Assignment
Below are the records; give again exactly the line with "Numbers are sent", the line with "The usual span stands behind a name", and each line that lies between them, and nothing besides.

Information shown
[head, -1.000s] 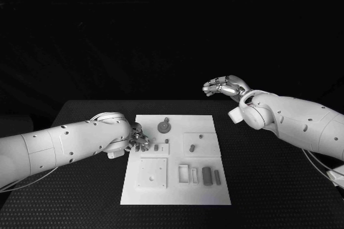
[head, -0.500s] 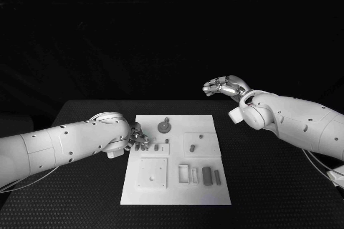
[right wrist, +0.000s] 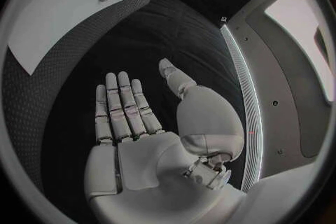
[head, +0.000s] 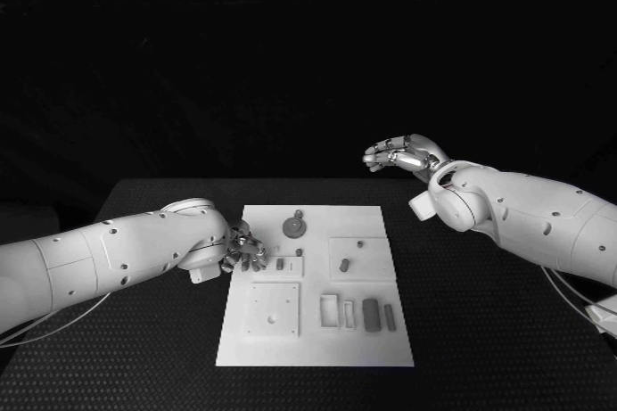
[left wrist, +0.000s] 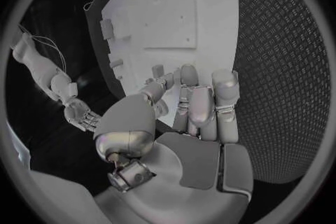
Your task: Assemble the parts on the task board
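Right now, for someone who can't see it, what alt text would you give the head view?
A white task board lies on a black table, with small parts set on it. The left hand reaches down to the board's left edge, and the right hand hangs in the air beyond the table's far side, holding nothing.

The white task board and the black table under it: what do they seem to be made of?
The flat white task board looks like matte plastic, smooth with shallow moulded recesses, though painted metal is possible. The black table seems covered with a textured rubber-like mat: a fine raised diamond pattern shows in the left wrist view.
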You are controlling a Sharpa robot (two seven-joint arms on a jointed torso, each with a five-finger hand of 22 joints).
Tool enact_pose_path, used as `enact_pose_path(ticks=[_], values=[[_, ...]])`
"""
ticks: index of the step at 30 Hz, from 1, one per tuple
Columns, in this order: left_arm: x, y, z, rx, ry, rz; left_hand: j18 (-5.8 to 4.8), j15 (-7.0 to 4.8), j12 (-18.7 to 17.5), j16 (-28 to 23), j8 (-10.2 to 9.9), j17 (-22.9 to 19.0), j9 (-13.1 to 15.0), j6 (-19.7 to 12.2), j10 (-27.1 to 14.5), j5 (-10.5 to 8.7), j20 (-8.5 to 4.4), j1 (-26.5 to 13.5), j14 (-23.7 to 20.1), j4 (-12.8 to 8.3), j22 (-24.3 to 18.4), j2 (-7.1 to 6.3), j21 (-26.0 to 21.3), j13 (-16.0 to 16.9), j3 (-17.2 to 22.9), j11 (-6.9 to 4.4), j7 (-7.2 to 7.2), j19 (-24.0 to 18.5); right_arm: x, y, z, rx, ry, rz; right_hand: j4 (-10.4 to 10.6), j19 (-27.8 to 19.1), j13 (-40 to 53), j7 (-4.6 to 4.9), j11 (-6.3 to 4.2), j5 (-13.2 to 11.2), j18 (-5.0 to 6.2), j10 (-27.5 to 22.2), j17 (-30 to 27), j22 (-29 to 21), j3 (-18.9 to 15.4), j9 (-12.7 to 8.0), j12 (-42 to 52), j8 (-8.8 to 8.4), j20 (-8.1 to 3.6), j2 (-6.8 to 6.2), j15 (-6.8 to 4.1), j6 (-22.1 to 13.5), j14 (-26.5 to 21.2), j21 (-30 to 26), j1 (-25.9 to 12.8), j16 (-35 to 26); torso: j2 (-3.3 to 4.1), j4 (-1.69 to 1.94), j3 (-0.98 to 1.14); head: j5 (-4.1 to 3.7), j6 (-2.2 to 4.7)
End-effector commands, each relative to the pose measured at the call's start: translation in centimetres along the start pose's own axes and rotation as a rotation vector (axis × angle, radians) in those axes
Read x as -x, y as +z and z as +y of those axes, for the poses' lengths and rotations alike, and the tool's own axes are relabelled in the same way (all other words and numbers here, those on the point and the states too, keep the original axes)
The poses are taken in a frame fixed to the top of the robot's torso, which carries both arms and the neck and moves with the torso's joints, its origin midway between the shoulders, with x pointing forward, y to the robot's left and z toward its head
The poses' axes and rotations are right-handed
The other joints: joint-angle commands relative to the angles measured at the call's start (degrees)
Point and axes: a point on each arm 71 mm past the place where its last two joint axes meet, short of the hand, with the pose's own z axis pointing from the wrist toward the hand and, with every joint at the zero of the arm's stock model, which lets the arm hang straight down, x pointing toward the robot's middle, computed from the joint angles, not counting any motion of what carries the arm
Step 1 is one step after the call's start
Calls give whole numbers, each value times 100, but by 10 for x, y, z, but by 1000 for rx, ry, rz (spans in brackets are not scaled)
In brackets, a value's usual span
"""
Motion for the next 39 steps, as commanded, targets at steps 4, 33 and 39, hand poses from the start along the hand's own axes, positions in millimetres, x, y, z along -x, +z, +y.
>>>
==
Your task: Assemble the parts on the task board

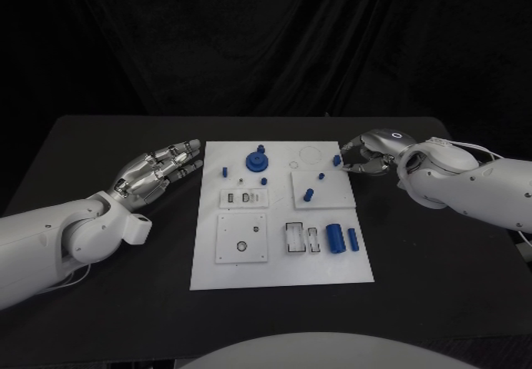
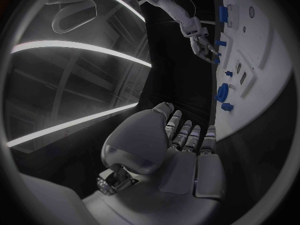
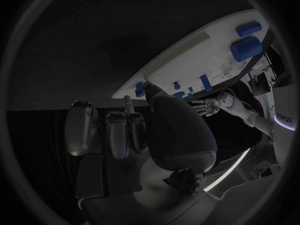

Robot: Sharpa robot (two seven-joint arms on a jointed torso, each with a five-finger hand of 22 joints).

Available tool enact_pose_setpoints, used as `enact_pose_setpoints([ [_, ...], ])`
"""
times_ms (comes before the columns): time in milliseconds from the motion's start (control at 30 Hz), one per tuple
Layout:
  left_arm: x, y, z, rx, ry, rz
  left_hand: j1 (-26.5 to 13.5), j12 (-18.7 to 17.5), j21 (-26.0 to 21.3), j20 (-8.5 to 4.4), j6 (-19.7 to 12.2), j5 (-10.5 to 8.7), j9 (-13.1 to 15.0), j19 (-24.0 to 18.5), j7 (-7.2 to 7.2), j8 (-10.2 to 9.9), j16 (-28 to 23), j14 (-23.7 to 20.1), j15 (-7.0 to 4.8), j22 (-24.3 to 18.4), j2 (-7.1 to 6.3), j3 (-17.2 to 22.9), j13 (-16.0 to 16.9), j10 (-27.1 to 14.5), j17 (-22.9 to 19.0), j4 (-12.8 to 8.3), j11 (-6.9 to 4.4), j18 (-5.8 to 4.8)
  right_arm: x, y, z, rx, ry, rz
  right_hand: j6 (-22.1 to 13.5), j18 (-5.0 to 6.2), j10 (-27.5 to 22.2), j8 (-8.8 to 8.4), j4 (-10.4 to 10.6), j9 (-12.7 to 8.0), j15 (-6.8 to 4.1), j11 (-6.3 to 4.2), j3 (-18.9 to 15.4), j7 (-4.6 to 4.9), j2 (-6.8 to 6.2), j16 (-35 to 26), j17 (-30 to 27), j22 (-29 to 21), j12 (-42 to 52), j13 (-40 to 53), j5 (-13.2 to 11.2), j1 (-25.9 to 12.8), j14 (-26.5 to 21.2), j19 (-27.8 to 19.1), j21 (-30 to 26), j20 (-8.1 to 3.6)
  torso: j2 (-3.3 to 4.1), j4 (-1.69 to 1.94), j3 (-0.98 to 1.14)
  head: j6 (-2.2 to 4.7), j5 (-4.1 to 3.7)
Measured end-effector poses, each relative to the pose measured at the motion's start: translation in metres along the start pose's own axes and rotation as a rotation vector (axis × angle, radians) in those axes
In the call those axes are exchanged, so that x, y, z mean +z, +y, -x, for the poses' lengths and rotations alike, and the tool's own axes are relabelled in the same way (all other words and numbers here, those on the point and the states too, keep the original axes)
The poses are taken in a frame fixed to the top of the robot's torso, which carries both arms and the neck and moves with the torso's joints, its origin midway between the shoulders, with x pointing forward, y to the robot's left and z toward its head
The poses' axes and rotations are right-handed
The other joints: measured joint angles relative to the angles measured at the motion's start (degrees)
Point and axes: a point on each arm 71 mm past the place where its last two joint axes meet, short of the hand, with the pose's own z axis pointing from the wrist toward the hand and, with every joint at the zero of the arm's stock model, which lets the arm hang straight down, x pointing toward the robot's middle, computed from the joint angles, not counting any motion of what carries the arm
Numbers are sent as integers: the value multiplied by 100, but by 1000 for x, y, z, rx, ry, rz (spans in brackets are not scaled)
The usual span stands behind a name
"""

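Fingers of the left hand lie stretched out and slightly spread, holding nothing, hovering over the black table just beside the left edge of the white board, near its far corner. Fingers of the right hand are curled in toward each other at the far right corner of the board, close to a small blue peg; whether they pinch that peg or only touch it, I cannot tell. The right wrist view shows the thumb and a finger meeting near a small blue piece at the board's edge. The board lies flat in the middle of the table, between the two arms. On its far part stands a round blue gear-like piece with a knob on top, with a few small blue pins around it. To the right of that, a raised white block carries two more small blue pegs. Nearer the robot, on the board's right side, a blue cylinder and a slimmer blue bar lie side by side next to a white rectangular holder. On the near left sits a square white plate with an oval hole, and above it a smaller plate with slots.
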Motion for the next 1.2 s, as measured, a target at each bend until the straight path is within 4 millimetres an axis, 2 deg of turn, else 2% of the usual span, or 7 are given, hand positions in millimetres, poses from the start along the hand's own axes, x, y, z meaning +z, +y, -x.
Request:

Task output
Numbers are sent as integers: the value multiplied by 100, but by 1000 for x, y, z, rx, ry, rz (spans in brackets are not scaled)
The usual span stands behind a name

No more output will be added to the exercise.